I plug the new ‘pod in, download my entire list, yank it off the cradle, stick it in my car to take a long, beautiful drive full of amazing music and as soon as the screen comes on, I realize it.

Jesus Christ on a Compaq – I can’t think of anything to play.

It’s not possible. I’m twenty-four and I’ve got the technology equivalent of erectile dysfunction. I can’t get a song up. I can’t think of a single song that’s pushing my buttons enough to roll that clickwheel over its little title bar and click. I can’t. I roll back and forth. Nothing is natural. I feel my eyes getting gritty. Am I hallucinating? Is that really “If You Leave Me Now” by Chicago in my head?

I don’t have playlists, because I didn’t think I needed them. But I do. God, do I need playlists right now. There are 5000 songs on that iPod, all waiting for me to pick them. And can I? Of course not. It is an orgy of choice, complete with the lambskin rugs and free booze and that one naked chick on the trampoline, but I’m feeling sick just looking at the buffet line.

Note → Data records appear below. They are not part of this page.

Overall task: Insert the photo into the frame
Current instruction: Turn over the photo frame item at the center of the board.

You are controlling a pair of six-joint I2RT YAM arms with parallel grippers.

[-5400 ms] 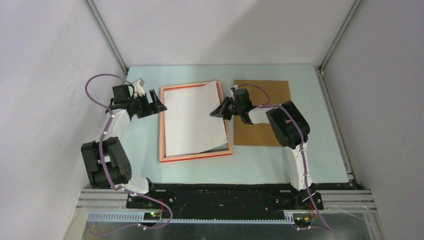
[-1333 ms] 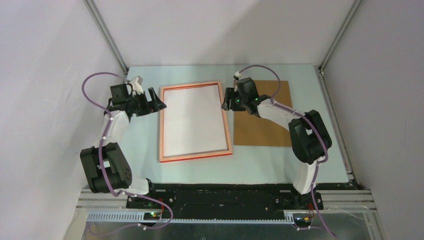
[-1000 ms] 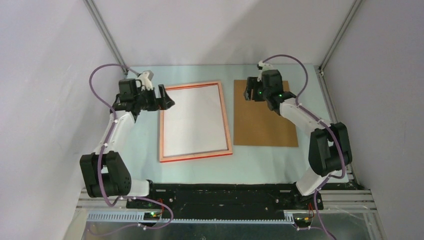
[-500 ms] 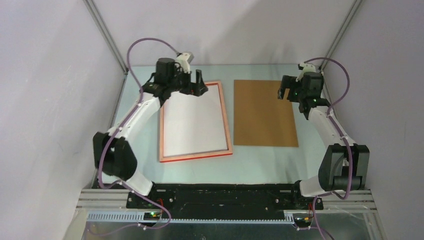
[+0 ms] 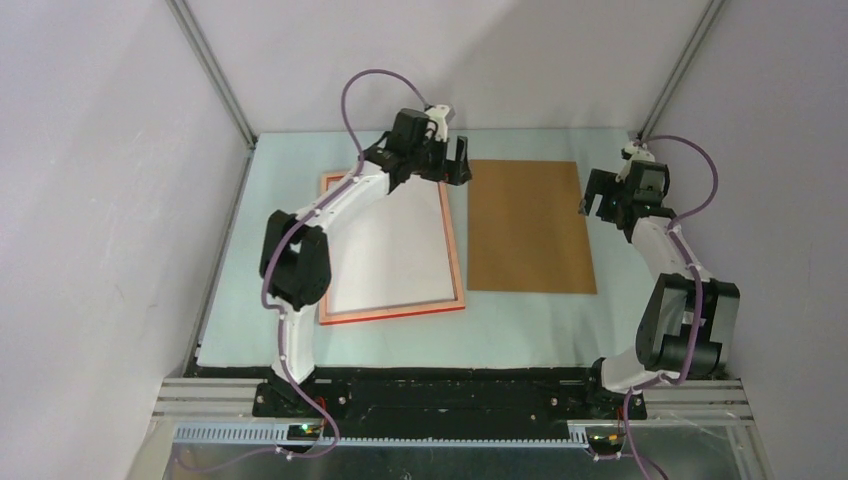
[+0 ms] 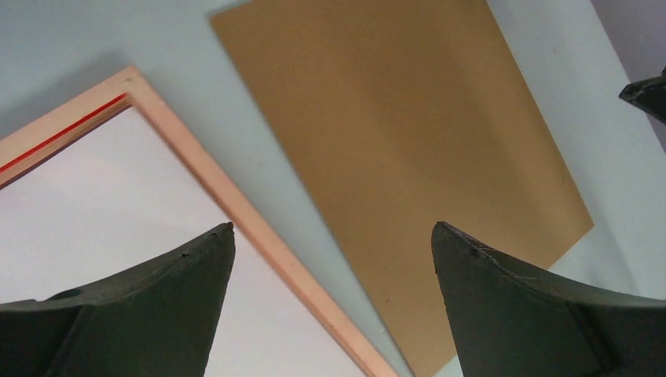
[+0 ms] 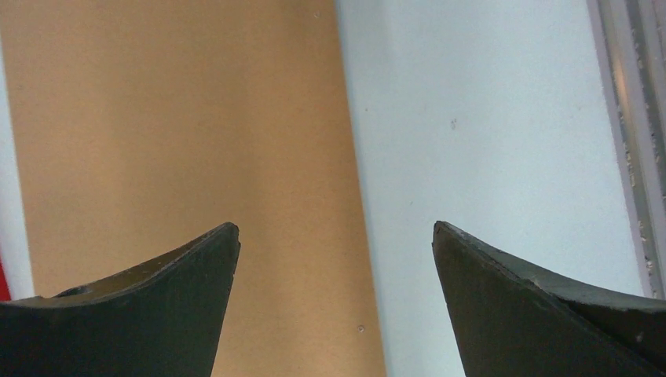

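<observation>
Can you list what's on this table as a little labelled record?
photo: white side up, lying flat inside the frame
frame: pale back up, flat on the table
backing board: brown, beside the frame, not touching it
left claw: open, empty, above the gap between frame and backing board
right claw: open, empty, over the backing board's right edge
</observation>
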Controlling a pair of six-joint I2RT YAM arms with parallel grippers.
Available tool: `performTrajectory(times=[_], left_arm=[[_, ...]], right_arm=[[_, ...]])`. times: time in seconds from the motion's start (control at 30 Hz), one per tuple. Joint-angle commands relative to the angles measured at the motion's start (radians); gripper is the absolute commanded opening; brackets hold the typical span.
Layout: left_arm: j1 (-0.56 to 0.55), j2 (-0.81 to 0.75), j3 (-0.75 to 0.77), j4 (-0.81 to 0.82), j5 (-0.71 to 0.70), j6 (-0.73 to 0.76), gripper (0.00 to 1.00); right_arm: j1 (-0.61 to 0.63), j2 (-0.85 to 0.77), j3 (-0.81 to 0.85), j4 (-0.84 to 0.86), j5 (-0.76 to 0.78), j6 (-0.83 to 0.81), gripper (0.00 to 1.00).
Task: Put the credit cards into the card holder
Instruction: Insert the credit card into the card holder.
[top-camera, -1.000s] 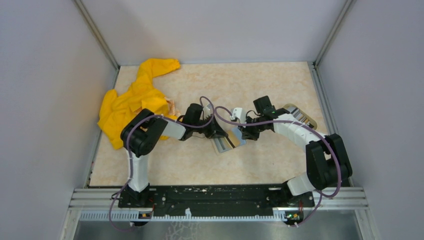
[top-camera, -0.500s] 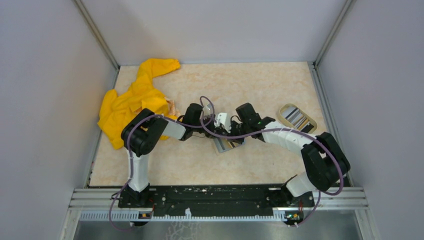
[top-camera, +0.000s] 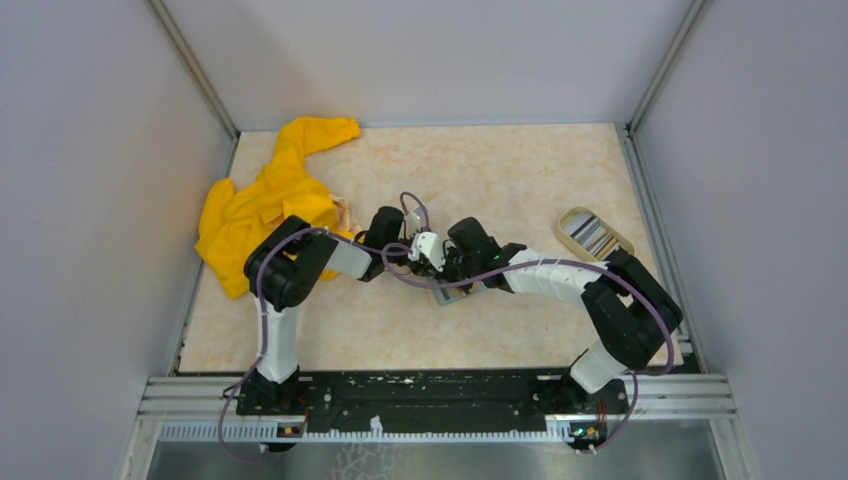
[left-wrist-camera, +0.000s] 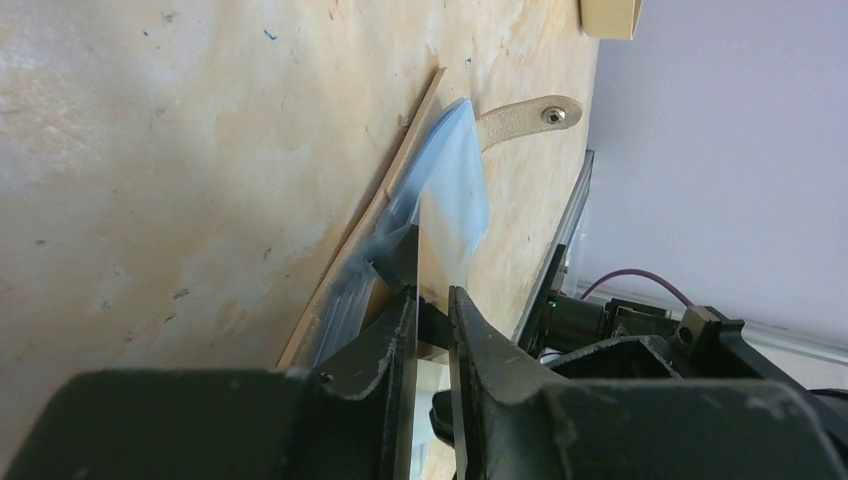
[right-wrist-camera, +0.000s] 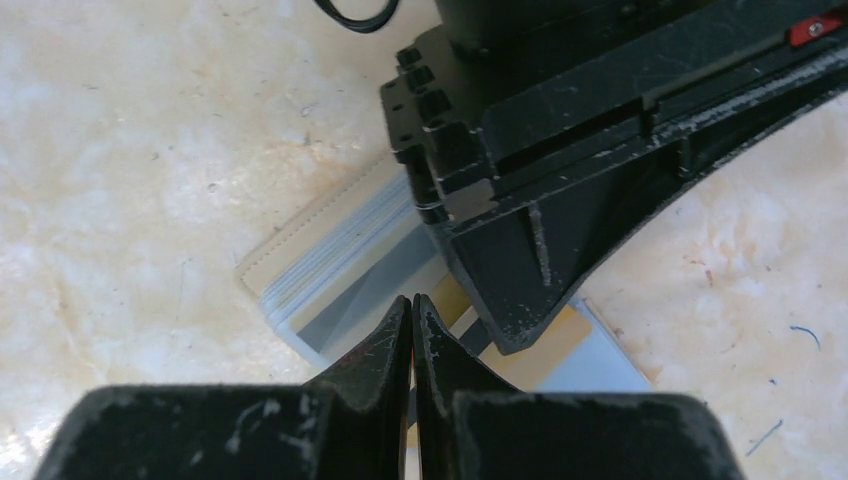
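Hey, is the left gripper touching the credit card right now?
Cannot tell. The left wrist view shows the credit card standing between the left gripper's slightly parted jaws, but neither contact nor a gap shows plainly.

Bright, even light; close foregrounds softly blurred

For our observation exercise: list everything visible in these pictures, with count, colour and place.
table: one, beige marbled, whole floor
cloth: one, yellow, back left
dish: one, cream-rimmed oval, right
card holder: one, tan with grey-blue slots, centre
credit cards: a few silvery, dark-striped, in the dish; one pale blue, at the card holder
arms: two, black and white, meeting at centre
left fingers: two, black, slightly apart
right fingers: two, black, shut
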Motion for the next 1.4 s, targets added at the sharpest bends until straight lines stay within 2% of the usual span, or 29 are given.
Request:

And I know I’m not alone. Al Jareau? Spandau Ballet? The Very Best of Starship? What’s a guy going to choose? Have you been there before? Have you seen the horror of infinite choice? Now, I’ve heard it said that when you’re singing the Blues, it ain’t about infinite choice. Maybe, but if you’re talking about a circle of hell no man should ever face, it ain’t exactly “my baby said she’d give me sugar, she gave me gasoline” – it’s this: nobody can pick from five-thousand options.

We have never been this swamped with choice in our country – in our world. Never. Not even when we had our pick of land to settle on in the early days of American colonization, did we get this much choice at once. Digital music is just the most visible watershed, of course, but it’s everywhere. Books, movies, games, pantyhose – whatever – there’s too much choice and too little criteria. But while others might see impending doom (because they always do), I see a business opportunity.

In the next several years, businesses in America will be built around reducing available options. I’m not kidding here. Critics have been doing this for a while, but even more efficient – even automatic – means will emerge. And I guarantee you that the first few people to drastically reduce our choice sets here in America in each medium are going to be the new Carnegies, the new Rockefellers, the new Morgans. Think it isn’t happening? Think endless choice isn’t the enemy I think it is? Go ask Pandora why they’re successful.

Like me, I think they took one look at their iPod, saw it - in that firm, jewel-glow black and white with the famous Apple font - that Styx had as much choice of being picked as The Beatles, and with that firmly in mind, vowed: “This shall not be.”

Domo Arigato.
Now if you’ll excuse me, I need to make some playlists.